All lines from the one containing "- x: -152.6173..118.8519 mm" to the end of the listing below are to be reproduced exactly, and no others.
===
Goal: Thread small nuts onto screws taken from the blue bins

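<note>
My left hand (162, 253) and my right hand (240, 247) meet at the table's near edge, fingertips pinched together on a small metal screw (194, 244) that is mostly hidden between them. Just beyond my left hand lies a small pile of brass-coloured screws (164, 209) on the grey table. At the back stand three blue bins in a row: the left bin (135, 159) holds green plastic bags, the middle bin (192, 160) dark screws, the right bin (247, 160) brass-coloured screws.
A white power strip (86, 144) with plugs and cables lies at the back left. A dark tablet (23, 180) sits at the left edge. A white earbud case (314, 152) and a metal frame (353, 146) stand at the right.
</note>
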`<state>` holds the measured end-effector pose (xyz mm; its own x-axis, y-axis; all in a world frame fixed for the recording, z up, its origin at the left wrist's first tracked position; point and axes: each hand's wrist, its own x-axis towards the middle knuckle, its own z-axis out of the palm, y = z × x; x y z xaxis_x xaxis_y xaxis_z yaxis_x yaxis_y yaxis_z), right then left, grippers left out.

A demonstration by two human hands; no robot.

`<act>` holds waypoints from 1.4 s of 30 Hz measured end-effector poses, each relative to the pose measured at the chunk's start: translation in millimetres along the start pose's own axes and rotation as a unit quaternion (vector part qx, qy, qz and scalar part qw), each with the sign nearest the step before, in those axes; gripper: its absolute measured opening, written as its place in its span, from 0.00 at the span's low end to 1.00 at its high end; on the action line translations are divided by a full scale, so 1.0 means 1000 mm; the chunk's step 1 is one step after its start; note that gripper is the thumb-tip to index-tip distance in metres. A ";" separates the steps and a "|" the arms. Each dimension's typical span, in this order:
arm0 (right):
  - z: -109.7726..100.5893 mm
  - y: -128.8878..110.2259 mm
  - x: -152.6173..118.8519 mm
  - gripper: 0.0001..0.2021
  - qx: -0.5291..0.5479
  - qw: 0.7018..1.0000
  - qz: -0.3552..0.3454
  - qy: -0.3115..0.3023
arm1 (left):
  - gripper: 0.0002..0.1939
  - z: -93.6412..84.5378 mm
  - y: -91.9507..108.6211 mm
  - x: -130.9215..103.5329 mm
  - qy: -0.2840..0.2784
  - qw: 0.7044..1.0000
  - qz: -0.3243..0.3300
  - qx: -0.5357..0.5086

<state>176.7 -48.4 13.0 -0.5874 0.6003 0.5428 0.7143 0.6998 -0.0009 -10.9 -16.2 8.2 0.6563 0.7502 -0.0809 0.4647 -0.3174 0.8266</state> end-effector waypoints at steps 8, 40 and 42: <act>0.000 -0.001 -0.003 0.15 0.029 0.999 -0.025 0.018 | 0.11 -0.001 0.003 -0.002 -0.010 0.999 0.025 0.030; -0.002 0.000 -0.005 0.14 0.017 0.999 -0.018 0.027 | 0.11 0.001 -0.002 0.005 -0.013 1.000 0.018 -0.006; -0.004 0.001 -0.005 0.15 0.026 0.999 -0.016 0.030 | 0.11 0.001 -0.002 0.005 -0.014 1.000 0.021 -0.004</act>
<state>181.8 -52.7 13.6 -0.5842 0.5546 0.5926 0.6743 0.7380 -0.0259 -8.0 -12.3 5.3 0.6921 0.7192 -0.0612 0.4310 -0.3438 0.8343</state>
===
Result below -
  - x: -152.6173..118.8519 mm
  - gripper: 0.0001..0.2021
  - qx: -0.5291..0.5479
  - qw: 0.7018..1.0000
  - qz: -0.3552..0.3454
  - qy: -0.3115..0.3023
arm1 (left):
  - gripper: 0.0002..0.1939
  - z: -93.6412..84.5378 mm
  - y: -91.9507..108.6211 mm
  - x: -130.9215..103.5329 mm
  - qy: -0.2840..0.2784
  - qw: 0.7044..1.0000
  - qz: -0.3243..0.3300
  - qx: -0.5357..0.5086

<state>176.7 -48.4 13.0 -0.5874 0.6003 0.5428 0.7143 0.6998 -0.0009 -10.9 -16.2 8.2 0.6563 0.7502 -0.0809 0.4647 -0.3174 0.8266</state> end-effector waypoints at steps 8, 40 and 42: <act>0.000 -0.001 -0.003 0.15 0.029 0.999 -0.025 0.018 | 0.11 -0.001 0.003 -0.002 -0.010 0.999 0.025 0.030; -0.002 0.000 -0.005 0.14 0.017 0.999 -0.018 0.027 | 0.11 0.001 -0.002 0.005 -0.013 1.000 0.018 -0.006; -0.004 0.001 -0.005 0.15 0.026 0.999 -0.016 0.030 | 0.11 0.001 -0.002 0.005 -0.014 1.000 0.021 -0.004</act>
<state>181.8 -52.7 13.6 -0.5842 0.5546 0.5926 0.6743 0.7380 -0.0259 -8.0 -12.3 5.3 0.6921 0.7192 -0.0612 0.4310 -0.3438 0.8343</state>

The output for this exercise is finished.